**Exercise goal**
Go through the data line by line. Copy each one holding the string "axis".

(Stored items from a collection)
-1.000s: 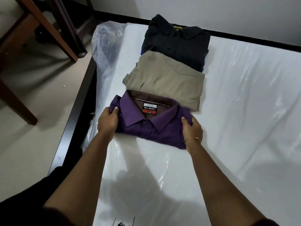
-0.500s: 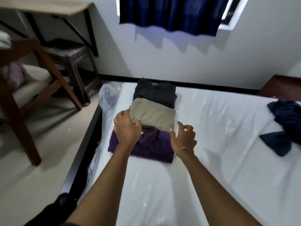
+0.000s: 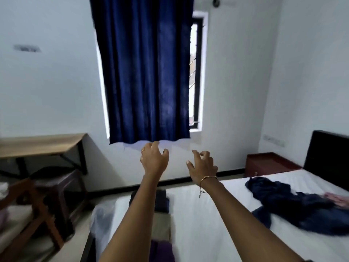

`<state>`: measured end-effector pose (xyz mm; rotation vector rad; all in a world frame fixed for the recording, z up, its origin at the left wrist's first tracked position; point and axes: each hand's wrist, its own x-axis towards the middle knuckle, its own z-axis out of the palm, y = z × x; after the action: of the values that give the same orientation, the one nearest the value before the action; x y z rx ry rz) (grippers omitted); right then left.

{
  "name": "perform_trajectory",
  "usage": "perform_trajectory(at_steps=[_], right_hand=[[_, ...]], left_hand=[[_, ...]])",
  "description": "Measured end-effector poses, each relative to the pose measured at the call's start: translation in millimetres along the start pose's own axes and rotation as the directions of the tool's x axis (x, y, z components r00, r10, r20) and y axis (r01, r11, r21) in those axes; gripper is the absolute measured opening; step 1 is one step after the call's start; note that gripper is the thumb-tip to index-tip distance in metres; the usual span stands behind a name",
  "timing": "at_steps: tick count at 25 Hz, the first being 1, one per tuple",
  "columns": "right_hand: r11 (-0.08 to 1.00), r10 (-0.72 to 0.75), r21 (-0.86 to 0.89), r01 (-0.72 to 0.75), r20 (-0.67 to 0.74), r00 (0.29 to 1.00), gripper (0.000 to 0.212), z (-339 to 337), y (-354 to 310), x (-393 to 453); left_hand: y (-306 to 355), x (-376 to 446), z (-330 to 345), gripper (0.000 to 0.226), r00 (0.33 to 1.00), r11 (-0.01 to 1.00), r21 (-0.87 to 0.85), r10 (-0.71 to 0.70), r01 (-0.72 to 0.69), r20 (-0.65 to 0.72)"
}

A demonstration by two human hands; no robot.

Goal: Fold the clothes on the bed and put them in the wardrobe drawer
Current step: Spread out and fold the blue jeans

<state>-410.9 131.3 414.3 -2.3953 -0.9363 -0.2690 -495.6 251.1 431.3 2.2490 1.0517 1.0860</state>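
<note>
My left hand [image 3: 154,159] and my right hand [image 3: 203,166] are raised in the air in front of the wall, fingers loosely spread, holding nothing. Below my left forearm lie the folded shirts on the white bed [image 3: 217,224]: a dark shirt [image 3: 162,202], a khaki shirt [image 3: 161,225] and a purple shirt [image 3: 163,251], each partly hidden by my arm. An unfolded dark blue garment [image 3: 294,207] lies crumpled at the right side of the bed, with a pink piece [image 3: 338,199] beside it.
A blue curtain [image 3: 145,72] hangs over the window ahead. Wooden chairs [image 3: 47,201] and a desk [image 3: 37,144] stand on the left by the bed. A reddish bedside cabinet [image 3: 268,163] and the dark headboard [image 3: 328,157] are at the right.
Both hands have let go of the purple shirt and lifted into the air. The view has tilted up from the bed to the wall and window.
</note>
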Motion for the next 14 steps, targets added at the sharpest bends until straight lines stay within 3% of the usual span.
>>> perform_trajectory(at_steps=[3,7,8,11,12,14], right_hand=[[0.997,0.015,-0.068,-0.022,-0.108,0.994,0.049,-61.9,4.0,22.5],[0.975,0.03,-0.205,-0.086,-0.265,0.964,0.051,-135.8,24.5,47.2],[0.966,0.041,-0.231,-0.112,-0.293,0.955,0.052,-149.6,31.5,49.3],[0.936,0.057,-0.31,-0.166,-0.334,0.941,0.054,-182.5,50.8,47.8],[0.923,0.054,-0.34,-0.179,-0.345,0.937,0.055,-192.2,59.3,45.4],[0.887,0.033,-0.415,-0.201,-0.377,0.926,0.056,-211.6,83.4,38.1]], left_hand=[[59.3,30.2,0.9,0.046,0.974,0.962,0.153,0.224,-0.228,0.042],[147.6,56.9,7.9,0.054,0.804,0.732,0.359,0.585,-0.58,0.106],[167.3,59.7,11.0,0.057,0.783,0.712,0.36,0.614,-0.603,0.098],[214.7,61.5,18.8,0.064,0.815,0.784,0.25,0.579,-0.568,0.036],[228.5,57.5,24.4,0.065,0.769,0.742,0.244,0.639,-0.624,0.023],[254.7,42.1,42.8,0.065,0.61,0.59,0.245,0.792,-0.77,0.01]])
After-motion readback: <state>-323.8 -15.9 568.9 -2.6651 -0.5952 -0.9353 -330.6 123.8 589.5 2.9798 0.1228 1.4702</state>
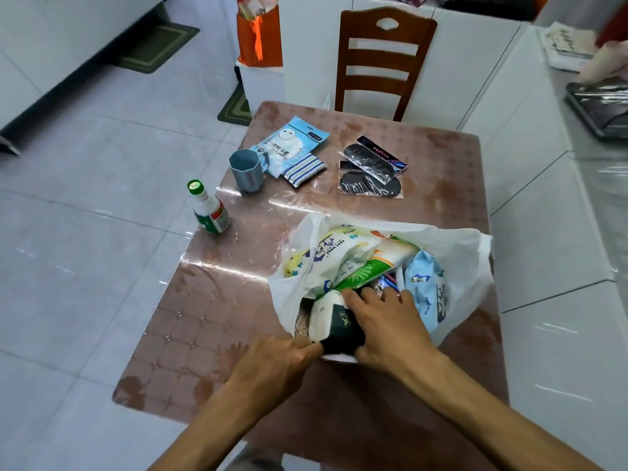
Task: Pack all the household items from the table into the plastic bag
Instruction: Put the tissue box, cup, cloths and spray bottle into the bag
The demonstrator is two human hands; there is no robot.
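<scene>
I see the bag (469,266) lying open on the bench (210,300), already stuffed. My left grip (289,362) pinches its near rim; my right grip (387,321) clasps a dark pack (341,329) at the mouth. Cup (246,169), bottle (209,212) and packets (292,144) wait beyond.

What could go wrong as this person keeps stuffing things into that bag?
The thin white plastic bag already bulges with wipe packs, so pushing the dark green and white pack in with the right hand might split it or squeeze something out. The left hand pinches only the near rim, so the mouth could slump shut. The small green-capped white bottle stands at the table's left edge; a careless reach could knock it off.
</scene>
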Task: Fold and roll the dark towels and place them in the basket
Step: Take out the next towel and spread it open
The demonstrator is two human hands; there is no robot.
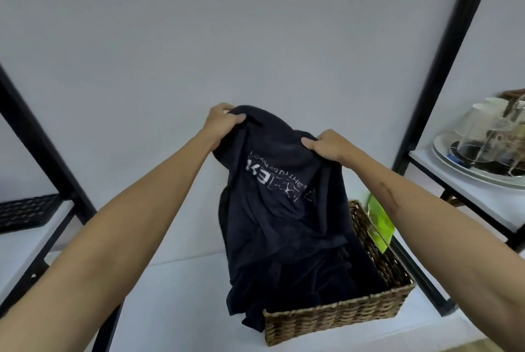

**Answer section**
`<state>`: measured end-effector pose (xyz mm; rotation vector rad; all in a world frame fixed for the recording, z up, its origin at the left wrist's first tracked position; point and axes: each hand's wrist, its own x-axis towards the middle knuckle, its own z-axis out of the palm, y = z × x; after the action: of the values that give the same orientation, the one nearest the value before the action; x y z rx ry rz) (grippers omitted); right then left.
  "description": "Measured end-effector poses, each relative to the pose measured at the call's start: translation in millimetres along the start pose's own axes and rotation as the directions of the tool's x axis (x, y, z components r00, r10, r20) and y axis (r01, r11, r21) in those axes; gripper is the absolute measured opening; step 1 is one step after the call's start; note that gripper is the thumb-tip to index-tip distance in metres; the usual span stands behind a name",

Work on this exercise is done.